Friedrich Weinreb in Der biblische Kalender – Der Monat Siwan
(…) wir behaupten dann ganz vernünftig, dass die Natur grausam ist. Wir sagen das, weil die Wahrnehmung unserer Sinne dies uns klar vermittelt. So halten wir uns für besser als Gott. Wie wir uns auch immer besser vorkommen als unsere Nächsten, ganz zu schweigen von Fremden oder gar Feinden. Gott gibt uns beide Verhaltensmöglichkeiten:
Zum einen können wir alles nach unserem Leben messen, nach dem Gefühl, der Hoffnung, ewig zu leben; und dann alles Leben so empfinden, dem Leben das Beste gönnend und wünschend. Zum anderen können wir alles nach unseren Sinnen sehen und beurteilen; das heißt, die Träume, die Wünsche, das Gutes-Gönnen als unwissenschaftlich, als unwahr ausschalten. Leben ist dann nur das, was wir wissenschaftlich wahrnehmen, sogar als Spuk wahrnehmen. Sonst gibt es kein Leben. Frühere Generationen also, die wir nicht sehen und nicht hören, sind tot, weg, verschwunden. Die erste Möglichkeit heißt in der Bibel der Baum des Lebens. Leben wächst wie ein Baum, hat Wurzeln, seinen Stamm, hat Zweige, Blätter und Früchte. In Früchten lebt die Saat, lebt der Baum über die Zeiten hinweg. Wenn wir so leben, sind im Verborgenen die Wurzeln da, wächst der Stamm, wird dicker und fester, Seitenstämme zweigen sich ab, es kommen Blätter, eine Krone und das Wunder vom bleibenden Leben in den Früchten. Süß schmecken sie, auf allen Ebenen des Lebens. Die andere Art des Verhaltens begrenzt alles auf das Gebiet der sinnlichen Wahrnehmung. Auch da sind Wurzeln, ein Stamm, Zweige, Blätter, und kommen auch Früchte. Es sind aber Früchte mit dem Leben in Begrenzungen, Früchte dieser Alternative.
Wozu aber dann zwei Bäume? Wäre der erste nicht befriedigend? Alles wäre dann doch gut! Aber bedenkt, jetzt kommt der Gott der Liebe. Kein Selbstgemachter, kein Götze, sondern tatsächlich der Gott der Liebe. Denn Liebe hier ist das Sich-äußern des ewigen Lebens. Deshalb sind beide Bäume so süß, so unverstanden, so missverstanden. Wer ewiges Leben ersehnt, ersehnt auch Liebe. Beide Bäume sind aus derselben Wurzel, sind Gottes Verborgenheit, sind Gottes Inneres und damit auch Gottes Angesicht. Wenn du liebst, wirst du nicht dein Inneres, dein Verborgenes, deine Sehnsucht nach Ewigkeit, deine Hoffnung, deine Wünsche, dein Gutes-Gönnen begrenzen und einen Teil des Lebens ausschalten. Du gönnst dem Geliebten gerade alles. Du erträumst mehr, als je möglich ist, du träumst die Wahrheit des Unmöglichen. Weil du dich genauso geliebt weißt, wie du selber liebst. Als Fundament, als Wurzel, ohne jede Grenze ist dieses gute Leben für alle da. Der Liebende und der Geliebte lachen über alle Versuchung. Denn die Versuchung ist der Hang nach Begrenzung, nach Ausgrenzung. Dazu ist der zweite Baum da, die zweite Art des Wachstums, der Entwicklung.

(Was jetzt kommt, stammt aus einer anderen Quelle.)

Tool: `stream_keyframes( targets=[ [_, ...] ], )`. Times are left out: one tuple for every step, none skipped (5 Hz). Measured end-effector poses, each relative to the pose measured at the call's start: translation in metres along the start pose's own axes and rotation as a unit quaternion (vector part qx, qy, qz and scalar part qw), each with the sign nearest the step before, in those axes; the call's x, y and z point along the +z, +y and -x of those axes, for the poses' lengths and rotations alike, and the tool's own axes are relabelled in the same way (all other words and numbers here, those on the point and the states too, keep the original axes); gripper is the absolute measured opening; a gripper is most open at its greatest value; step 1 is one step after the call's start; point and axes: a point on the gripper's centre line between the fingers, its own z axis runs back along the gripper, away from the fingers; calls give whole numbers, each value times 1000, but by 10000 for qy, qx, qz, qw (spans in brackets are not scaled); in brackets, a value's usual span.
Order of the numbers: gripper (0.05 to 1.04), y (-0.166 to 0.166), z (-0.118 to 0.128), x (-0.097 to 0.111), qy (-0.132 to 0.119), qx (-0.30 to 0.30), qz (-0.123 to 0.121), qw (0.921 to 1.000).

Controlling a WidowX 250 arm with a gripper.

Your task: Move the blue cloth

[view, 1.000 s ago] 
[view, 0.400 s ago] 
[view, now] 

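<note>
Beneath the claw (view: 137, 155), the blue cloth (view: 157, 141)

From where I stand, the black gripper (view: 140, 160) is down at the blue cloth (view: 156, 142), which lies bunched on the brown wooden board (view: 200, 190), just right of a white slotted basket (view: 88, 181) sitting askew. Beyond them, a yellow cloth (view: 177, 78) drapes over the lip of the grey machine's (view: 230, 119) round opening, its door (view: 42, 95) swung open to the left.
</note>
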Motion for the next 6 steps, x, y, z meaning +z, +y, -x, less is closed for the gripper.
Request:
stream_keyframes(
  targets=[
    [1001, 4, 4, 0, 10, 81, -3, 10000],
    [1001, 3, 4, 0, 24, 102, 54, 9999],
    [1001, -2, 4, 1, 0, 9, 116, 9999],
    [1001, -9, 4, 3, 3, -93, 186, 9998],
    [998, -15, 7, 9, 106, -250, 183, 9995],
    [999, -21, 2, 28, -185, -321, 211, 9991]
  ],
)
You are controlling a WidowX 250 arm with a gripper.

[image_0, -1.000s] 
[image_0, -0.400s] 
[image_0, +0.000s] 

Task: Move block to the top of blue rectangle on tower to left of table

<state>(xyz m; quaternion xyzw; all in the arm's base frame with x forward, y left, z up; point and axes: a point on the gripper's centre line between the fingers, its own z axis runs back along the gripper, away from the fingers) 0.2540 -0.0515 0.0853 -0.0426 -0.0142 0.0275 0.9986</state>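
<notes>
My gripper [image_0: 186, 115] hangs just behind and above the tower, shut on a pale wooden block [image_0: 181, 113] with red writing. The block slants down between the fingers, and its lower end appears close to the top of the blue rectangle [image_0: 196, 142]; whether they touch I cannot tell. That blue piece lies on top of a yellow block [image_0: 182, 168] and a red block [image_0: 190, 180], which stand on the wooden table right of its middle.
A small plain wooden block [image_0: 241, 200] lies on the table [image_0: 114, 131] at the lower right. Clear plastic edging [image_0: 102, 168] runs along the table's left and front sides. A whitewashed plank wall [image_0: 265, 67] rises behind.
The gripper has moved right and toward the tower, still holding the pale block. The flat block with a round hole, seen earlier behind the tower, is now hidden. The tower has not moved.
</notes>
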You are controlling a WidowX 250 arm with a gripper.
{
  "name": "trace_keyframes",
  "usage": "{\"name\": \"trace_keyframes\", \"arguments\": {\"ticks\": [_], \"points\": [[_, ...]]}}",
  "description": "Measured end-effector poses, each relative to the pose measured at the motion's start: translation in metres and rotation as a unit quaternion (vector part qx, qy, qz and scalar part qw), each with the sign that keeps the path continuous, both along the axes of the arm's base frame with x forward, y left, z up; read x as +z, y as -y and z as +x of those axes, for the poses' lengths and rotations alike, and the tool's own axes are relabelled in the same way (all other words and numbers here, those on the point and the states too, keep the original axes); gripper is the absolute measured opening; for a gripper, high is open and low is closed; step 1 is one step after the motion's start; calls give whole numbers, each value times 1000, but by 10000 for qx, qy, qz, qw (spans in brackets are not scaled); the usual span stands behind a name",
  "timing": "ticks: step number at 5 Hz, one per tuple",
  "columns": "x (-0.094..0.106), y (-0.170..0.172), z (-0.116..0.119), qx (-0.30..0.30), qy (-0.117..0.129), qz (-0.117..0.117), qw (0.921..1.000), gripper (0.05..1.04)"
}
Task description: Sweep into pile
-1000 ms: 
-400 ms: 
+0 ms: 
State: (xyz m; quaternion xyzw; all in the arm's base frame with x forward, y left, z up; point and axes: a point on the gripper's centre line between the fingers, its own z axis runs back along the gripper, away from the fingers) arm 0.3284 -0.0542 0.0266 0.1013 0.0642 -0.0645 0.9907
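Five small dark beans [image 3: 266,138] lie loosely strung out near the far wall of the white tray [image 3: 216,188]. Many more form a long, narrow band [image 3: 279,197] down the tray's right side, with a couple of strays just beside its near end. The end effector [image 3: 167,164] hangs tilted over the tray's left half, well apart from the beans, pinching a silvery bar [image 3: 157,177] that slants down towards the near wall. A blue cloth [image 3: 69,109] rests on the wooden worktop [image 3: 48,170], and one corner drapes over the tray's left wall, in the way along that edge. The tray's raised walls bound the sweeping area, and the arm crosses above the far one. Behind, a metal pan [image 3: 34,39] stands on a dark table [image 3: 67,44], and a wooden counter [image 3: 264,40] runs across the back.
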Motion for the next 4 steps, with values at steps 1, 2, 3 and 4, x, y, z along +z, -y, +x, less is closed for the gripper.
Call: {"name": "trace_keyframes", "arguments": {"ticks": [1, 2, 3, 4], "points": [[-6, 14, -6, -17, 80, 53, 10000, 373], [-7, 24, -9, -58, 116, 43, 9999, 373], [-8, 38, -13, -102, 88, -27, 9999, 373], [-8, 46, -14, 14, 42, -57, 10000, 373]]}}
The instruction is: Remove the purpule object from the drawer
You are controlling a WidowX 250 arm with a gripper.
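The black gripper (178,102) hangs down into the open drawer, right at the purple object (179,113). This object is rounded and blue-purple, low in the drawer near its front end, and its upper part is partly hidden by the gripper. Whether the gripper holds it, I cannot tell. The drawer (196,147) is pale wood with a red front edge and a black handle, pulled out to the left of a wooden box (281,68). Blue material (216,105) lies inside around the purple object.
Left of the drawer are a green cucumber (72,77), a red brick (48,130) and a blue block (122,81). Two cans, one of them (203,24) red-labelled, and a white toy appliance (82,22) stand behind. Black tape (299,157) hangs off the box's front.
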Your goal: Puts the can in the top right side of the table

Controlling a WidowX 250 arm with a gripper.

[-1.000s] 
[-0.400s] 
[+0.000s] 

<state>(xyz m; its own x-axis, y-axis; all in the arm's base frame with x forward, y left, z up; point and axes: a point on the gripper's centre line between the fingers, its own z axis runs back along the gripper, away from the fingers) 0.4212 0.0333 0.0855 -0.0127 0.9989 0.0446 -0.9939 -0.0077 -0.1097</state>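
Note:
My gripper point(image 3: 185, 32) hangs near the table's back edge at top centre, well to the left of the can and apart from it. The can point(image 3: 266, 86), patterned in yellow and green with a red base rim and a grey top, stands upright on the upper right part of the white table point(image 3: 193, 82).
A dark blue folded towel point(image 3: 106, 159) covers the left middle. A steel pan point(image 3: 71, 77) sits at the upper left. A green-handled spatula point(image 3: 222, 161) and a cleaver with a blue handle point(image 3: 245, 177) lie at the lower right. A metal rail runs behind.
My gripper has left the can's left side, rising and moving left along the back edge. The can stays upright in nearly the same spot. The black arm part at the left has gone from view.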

Wenn wir also das Leben auf das hier Sichtbare begrenzen, haben wir die Liebe ausgegrenzt. Dann haben wir unsere Träume, unsere unausgesprochenen Wünsche ausgeschaltet. Denn sie sind nicht gescheit. Als gescheit aber gilt gerade all das, was dieses begrenzte Leben zum >Leben an sich<, zum Leben überhaupt proklamiert. Wir nennen uns wissenschaftlich gescheit, wenn wir die Natur kritisieren, wenn wir die Welt zu einer Art göttlichen Fehlplanung degradieren. Wir urteilen. Aber was sind wir noch, wenn wir unsere Träume und Wünsche, unser Beten und Hoffen ausgrenzen? Denn all das fällt ja unter die Gesetze der Begrenzung auf das Nur-Beweisbare. Liebe aber kann nicht bewiesen werden, Liebe ist das Sein überhaupt.